Instructions to follow
All lines holding the word "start" are to be copied from the records beneath.

Listed records
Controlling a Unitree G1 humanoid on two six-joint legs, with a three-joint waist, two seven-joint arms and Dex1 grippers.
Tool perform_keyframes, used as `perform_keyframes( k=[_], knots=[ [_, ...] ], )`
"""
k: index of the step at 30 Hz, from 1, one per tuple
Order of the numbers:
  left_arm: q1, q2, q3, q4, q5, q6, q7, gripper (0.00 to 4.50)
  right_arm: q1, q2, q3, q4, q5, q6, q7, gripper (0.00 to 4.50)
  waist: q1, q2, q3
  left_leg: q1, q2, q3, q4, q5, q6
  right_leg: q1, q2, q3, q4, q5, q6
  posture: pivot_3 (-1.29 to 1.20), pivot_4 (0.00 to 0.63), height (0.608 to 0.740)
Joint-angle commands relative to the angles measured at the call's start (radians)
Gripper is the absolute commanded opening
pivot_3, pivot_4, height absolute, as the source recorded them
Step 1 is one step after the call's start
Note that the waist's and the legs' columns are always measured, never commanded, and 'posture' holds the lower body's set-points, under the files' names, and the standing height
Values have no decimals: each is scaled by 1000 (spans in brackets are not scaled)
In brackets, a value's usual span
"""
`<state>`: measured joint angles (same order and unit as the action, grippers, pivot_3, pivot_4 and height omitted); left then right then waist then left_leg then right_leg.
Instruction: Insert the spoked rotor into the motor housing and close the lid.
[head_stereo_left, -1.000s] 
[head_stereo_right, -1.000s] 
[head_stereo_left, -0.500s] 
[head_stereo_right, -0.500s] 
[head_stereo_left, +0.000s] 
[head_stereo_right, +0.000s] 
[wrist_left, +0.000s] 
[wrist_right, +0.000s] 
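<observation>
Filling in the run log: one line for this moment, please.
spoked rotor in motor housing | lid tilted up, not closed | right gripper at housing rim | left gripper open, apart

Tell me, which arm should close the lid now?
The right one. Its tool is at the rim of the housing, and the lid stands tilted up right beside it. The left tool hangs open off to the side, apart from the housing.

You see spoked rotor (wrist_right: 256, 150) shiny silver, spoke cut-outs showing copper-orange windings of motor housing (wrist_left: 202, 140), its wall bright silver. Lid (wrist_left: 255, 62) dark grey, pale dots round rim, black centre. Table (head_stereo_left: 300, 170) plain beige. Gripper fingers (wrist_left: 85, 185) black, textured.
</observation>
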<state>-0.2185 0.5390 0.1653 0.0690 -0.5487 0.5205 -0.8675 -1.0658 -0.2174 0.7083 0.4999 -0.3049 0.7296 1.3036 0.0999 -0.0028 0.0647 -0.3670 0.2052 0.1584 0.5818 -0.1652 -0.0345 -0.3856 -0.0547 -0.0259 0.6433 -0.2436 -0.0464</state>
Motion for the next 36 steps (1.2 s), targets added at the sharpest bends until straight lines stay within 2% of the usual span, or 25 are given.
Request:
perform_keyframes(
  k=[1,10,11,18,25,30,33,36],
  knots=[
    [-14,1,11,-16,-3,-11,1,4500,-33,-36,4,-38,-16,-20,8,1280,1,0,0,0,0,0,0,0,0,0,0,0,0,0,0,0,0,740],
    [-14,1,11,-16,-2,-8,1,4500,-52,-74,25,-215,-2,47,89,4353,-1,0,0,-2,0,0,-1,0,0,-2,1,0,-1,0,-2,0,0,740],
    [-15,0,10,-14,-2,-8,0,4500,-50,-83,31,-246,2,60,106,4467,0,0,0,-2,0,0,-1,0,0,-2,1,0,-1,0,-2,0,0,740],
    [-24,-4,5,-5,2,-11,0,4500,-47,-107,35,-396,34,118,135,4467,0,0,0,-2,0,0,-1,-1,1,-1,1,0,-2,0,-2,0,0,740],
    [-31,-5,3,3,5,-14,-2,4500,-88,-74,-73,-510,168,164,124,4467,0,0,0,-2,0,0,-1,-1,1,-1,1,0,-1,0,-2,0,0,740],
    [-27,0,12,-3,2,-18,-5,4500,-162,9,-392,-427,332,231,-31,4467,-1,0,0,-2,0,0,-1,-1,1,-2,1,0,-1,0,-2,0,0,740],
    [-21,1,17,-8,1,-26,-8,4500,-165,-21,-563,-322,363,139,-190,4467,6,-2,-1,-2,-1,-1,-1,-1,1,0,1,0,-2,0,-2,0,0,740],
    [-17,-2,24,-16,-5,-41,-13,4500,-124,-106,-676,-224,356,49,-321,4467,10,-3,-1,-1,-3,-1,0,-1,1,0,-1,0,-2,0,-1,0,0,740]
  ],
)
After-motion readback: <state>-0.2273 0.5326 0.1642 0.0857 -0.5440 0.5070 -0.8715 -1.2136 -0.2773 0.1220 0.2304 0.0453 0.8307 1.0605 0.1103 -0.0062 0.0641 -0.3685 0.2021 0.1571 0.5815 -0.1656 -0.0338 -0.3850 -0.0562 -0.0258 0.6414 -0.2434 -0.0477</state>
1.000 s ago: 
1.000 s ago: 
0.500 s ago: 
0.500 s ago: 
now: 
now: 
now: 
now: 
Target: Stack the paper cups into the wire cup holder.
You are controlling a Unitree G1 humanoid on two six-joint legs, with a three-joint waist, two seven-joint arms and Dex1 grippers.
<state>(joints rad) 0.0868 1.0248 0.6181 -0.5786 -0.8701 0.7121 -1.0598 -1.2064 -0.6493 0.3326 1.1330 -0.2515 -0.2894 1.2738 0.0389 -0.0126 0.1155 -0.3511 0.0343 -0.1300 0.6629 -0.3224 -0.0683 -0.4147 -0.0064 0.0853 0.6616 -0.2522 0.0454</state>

Response below
Joint-angle commands relative to the angles measured at the call's start (radians)
Step 1 is one step after the call's start

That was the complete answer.